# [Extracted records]
>>>>>

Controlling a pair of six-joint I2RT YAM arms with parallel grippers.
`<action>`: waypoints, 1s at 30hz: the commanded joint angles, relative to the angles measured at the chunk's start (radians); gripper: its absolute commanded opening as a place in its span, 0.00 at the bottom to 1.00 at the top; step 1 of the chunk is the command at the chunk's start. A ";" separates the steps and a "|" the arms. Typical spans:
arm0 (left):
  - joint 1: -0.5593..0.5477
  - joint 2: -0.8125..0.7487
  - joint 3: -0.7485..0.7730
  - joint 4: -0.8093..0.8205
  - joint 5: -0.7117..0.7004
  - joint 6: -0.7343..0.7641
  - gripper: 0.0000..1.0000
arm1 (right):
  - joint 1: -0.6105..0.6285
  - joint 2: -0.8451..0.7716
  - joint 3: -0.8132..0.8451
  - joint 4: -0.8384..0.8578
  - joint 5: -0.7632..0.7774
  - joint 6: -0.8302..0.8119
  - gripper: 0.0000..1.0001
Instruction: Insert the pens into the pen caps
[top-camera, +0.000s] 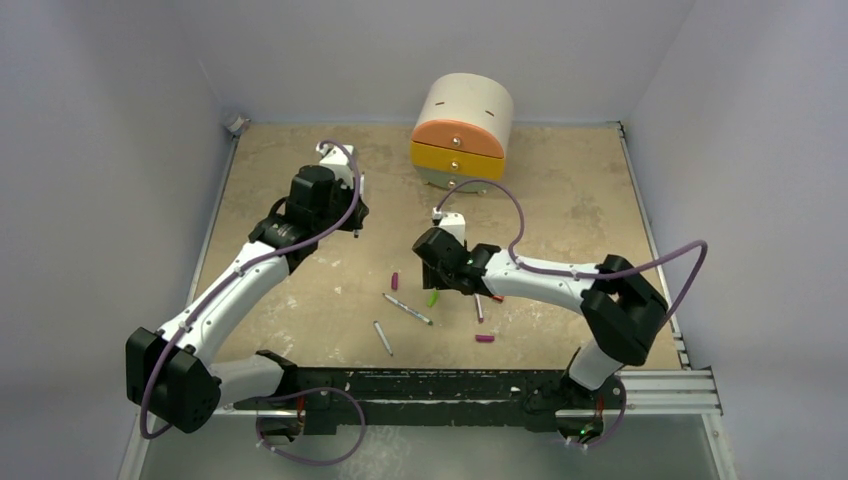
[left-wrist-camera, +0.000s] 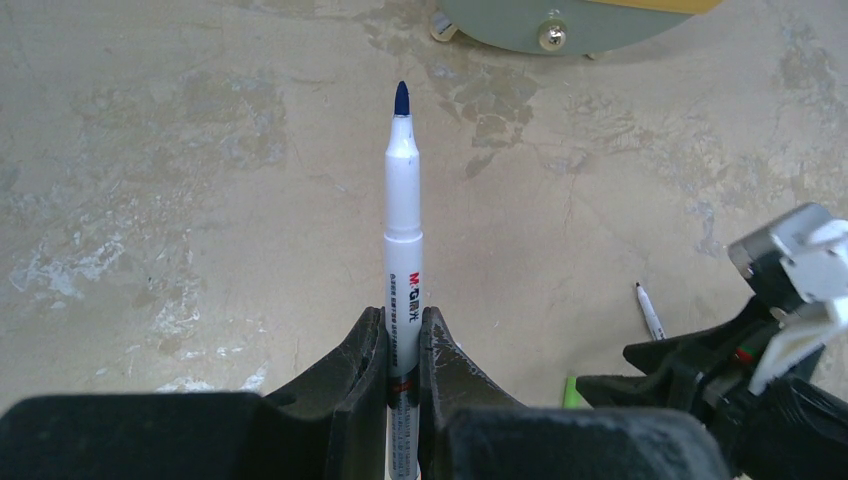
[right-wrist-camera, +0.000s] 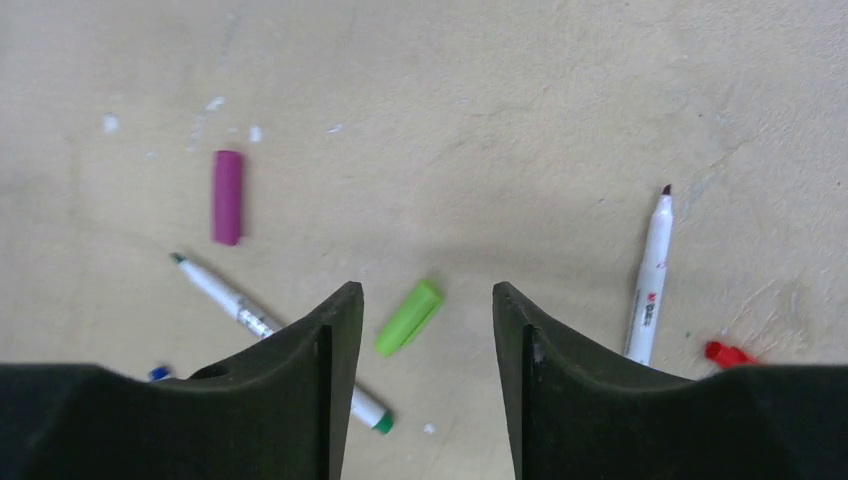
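My left gripper (left-wrist-camera: 402, 318) is shut on a white pen (left-wrist-camera: 403, 220) with a blue tip, held above the table; in the top view it (top-camera: 350, 222) is at the back left. My right gripper (right-wrist-camera: 423, 288) is open and hovers over the green cap (right-wrist-camera: 408, 317), which lies between the fingers; in the top view the gripper (top-camera: 437, 282) is just behind that cap (top-camera: 433, 297). A magenta cap (right-wrist-camera: 227, 197), a green-tipped pen (right-wrist-camera: 262, 322), a dark-tipped pen (right-wrist-camera: 650, 280) and a red cap (right-wrist-camera: 730, 354) lie around it. A second magenta cap (top-camera: 484, 338) and another pen (top-camera: 382, 337) lie nearer.
A round drawer unit (top-camera: 462, 130) with orange and yellow fronts stands at the back centre. White walls enclose the table (top-camera: 560, 220) on three sides. A black rail (top-camera: 420, 385) runs along the near edge.
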 joint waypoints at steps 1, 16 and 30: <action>0.003 -0.040 0.003 0.031 0.007 0.004 0.00 | 0.055 -0.044 0.063 -0.103 0.143 0.171 0.57; -0.027 -0.059 -0.002 0.026 -0.039 0.003 0.00 | 0.123 0.112 0.087 -0.234 0.110 0.550 0.42; -0.057 -0.069 -0.001 0.016 -0.062 0.013 0.00 | 0.124 0.173 0.138 -0.277 0.111 0.534 0.39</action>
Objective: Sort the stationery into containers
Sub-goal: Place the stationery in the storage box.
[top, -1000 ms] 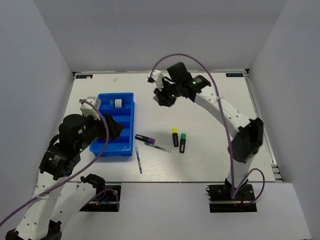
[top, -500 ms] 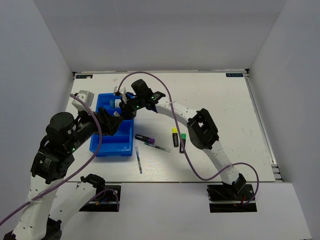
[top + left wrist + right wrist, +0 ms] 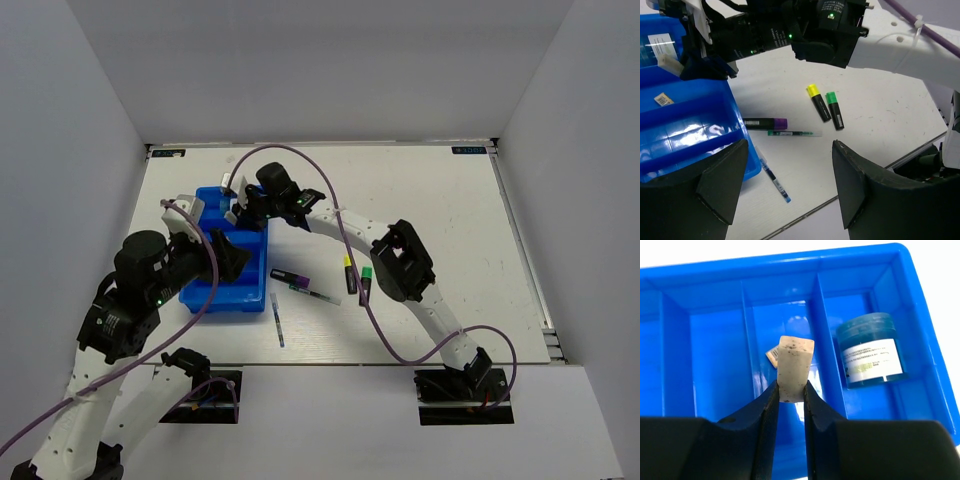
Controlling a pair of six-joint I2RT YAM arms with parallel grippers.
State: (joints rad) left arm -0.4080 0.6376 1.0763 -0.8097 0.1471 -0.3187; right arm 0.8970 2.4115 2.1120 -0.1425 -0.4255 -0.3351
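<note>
The blue tray (image 3: 215,290) lies at the left of the table. My right gripper (image 3: 240,213) hovers over its far end, shut on the pale eraser (image 3: 795,367), above a middle compartment (image 3: 782,330). The blue-white pot (image 3: 869,347) lies in the compartment beside it. My left gripper (image 3: 790,165) is open and empty, above the tray's near right edge (image 3: 742,150). On the table lie the purple-tipped marker (image 3: 765,123), a green pen (image 3: 792,133), a blue pen (image 3: 774,177), the yellow-capped highlighter (image 3: 817,101) and the green-capped highlighter (image 3: 835,109).
A small tan scrap (image 3: 772,354) lies in the compartment under the eraser. The right arm (image 3: 350,225) stretches across the table above the loose pens. The table's near edge (image 3: 330,362) runs just below the blue pen (image 3: 277,320).
My right gripper has swung left from the far middle of the table to over the tray's far end. My left arm has shifted slightly beside the tray.
</note>
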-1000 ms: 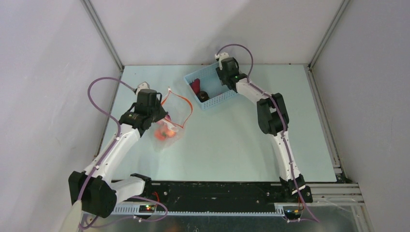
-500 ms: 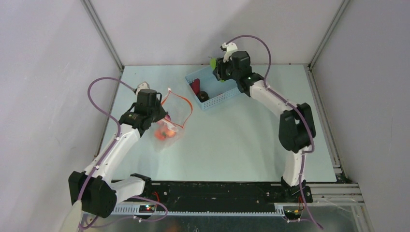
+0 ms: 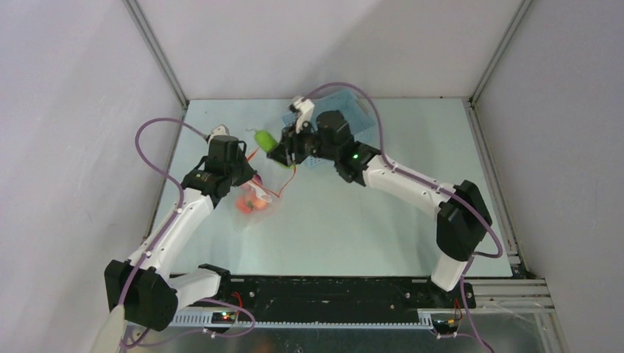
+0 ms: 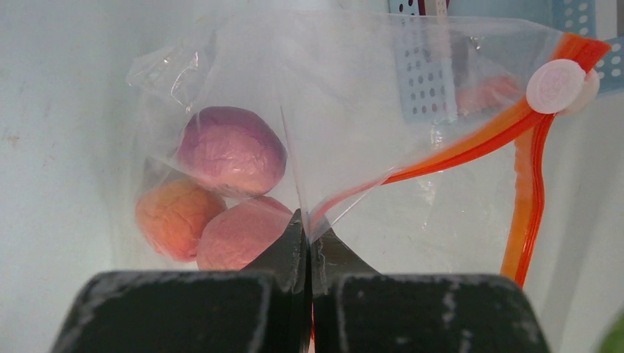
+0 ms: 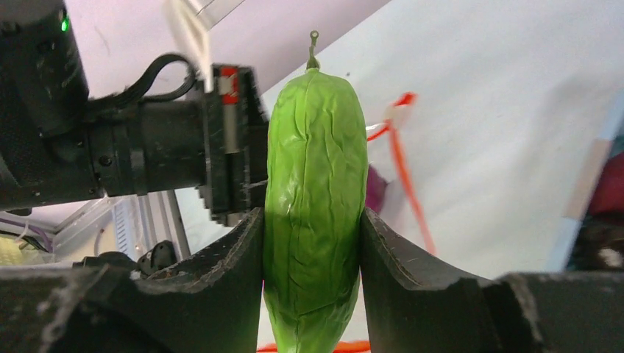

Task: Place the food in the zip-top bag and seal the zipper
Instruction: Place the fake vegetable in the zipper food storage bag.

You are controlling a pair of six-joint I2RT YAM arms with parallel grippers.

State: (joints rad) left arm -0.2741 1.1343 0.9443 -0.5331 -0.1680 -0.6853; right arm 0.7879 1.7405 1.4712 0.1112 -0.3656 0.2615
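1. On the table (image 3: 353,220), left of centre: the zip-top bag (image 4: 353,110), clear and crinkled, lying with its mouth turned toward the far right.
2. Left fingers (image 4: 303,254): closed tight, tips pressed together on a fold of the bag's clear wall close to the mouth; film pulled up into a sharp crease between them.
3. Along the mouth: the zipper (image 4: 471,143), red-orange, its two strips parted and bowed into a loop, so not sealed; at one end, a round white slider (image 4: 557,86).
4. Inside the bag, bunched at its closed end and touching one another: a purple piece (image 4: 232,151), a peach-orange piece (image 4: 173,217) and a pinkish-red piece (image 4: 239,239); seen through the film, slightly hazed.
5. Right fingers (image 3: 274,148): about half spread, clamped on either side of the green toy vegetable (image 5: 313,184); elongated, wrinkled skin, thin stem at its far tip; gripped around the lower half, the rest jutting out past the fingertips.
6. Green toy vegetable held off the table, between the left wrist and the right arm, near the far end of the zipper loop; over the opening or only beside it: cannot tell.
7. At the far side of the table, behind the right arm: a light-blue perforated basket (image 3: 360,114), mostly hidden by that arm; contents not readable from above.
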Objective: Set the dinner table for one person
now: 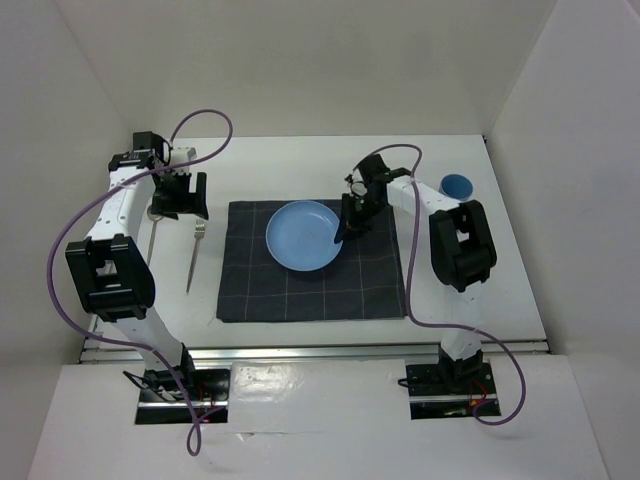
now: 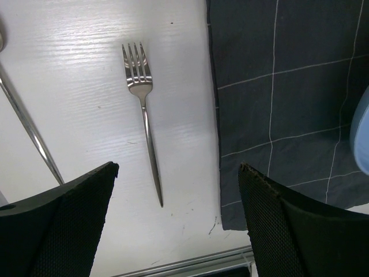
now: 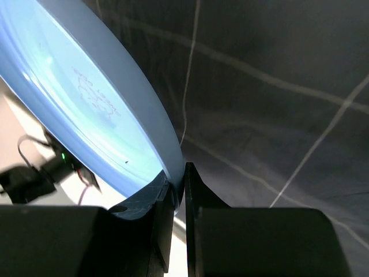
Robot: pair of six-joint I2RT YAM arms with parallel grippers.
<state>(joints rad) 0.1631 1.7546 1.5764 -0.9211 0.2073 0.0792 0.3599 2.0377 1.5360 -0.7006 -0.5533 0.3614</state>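
Our right claw [image 3: 179, 180] is almost closed, its two fingers pinching the rim of the blue plate [image 1: 300, 235] between them; in the right wrist view the rim runs straight down into the narrow slot between the pads. The plate sits over the upper middle of the dark checked placemat [image 1: 310, 290], and we grip it at its right edge; we cannot tell whether that edge rests on the cloth or is raised off it. Our left claw [image 2: 177, 173] is spread wide and holds nothing, touching nothing; it hangs above the bare white dinner table [image 1: 505, 280], which lies under everything here and reaches to the white walls. Between its parted fingers in the left wrist view we see a fork [image 2: 144, 115] lying flat on the tabletop, just beside the left edge of the placemat and clear of it, tines pointing away from the arm bases. Further left lies a second slim piece of cutlery [image 1: 152, 235], whose kind we cannot make out. A small blue cup [image 1: 456, 185] stands on the table to the right of the placemat, behind our right arm.
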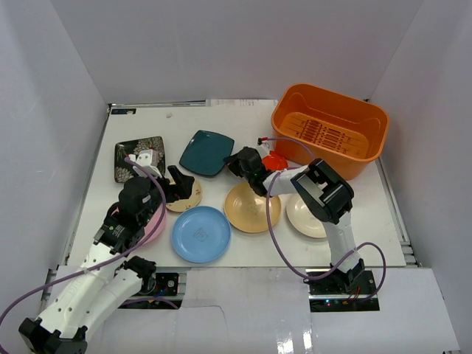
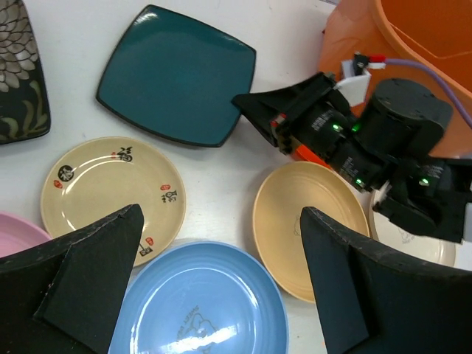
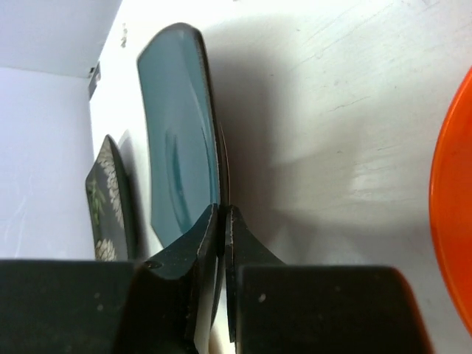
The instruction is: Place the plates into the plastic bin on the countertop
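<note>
Top view: the right gripper [image 1: 237,158] pinches the teal plate [image 1: 205,151] by its right edge, upper centre, left of the orange bin [image 1: 352,164]. Left wrist: the left gripper [image 2: 220,221] hangs spread wide over the blue plate [image 2: 199,302]. Right wrist: fingers [image 3: 199,243] pressed onto the rim, the natural hold; stiff, glossy, likely slippery and breakable

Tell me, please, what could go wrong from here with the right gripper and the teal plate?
1. The right gripper is shut on only the thin rim of the teal plate, so the plate may tilt or slip out when it is lifted.
2. The way to the plastic bin passes over the red plate and the bin's high wall. A plate hanging low could hit either.
</note>
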Robot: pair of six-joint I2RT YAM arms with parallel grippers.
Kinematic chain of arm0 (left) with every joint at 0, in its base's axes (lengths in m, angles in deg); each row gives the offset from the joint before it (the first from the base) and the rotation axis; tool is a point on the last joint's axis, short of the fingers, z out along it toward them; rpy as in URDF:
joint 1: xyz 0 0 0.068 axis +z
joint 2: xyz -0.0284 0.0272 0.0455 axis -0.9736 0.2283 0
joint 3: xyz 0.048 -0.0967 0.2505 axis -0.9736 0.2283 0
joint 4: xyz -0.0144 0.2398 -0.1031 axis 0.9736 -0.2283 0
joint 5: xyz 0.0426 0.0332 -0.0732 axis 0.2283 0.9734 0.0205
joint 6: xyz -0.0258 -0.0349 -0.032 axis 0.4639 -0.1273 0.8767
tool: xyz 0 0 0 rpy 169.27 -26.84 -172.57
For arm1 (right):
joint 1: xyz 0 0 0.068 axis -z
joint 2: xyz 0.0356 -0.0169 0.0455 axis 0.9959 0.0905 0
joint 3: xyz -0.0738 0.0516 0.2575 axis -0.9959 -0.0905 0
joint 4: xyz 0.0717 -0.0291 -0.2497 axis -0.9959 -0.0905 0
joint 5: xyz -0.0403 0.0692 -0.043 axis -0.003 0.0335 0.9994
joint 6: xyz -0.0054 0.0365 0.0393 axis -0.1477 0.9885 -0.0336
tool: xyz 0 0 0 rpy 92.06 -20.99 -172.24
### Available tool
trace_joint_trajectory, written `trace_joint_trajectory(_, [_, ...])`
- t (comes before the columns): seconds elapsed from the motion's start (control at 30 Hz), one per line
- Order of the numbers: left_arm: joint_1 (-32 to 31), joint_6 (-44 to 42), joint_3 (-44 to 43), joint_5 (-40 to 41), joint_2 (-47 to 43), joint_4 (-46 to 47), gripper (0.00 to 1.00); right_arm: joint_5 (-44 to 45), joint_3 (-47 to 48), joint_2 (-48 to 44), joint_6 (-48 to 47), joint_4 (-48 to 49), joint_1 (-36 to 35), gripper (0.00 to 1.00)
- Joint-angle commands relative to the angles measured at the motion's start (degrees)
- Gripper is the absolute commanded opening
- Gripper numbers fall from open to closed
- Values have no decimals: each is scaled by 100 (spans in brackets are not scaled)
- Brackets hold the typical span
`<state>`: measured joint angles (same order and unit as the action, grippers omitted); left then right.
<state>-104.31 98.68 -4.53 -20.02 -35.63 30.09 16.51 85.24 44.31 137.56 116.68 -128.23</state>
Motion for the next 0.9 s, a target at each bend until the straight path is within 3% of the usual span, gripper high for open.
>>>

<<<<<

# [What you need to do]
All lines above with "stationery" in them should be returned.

# [Answer section]
Objective: Sort the stationery into containers
Sub-goal: Place the stationery in the storage box.

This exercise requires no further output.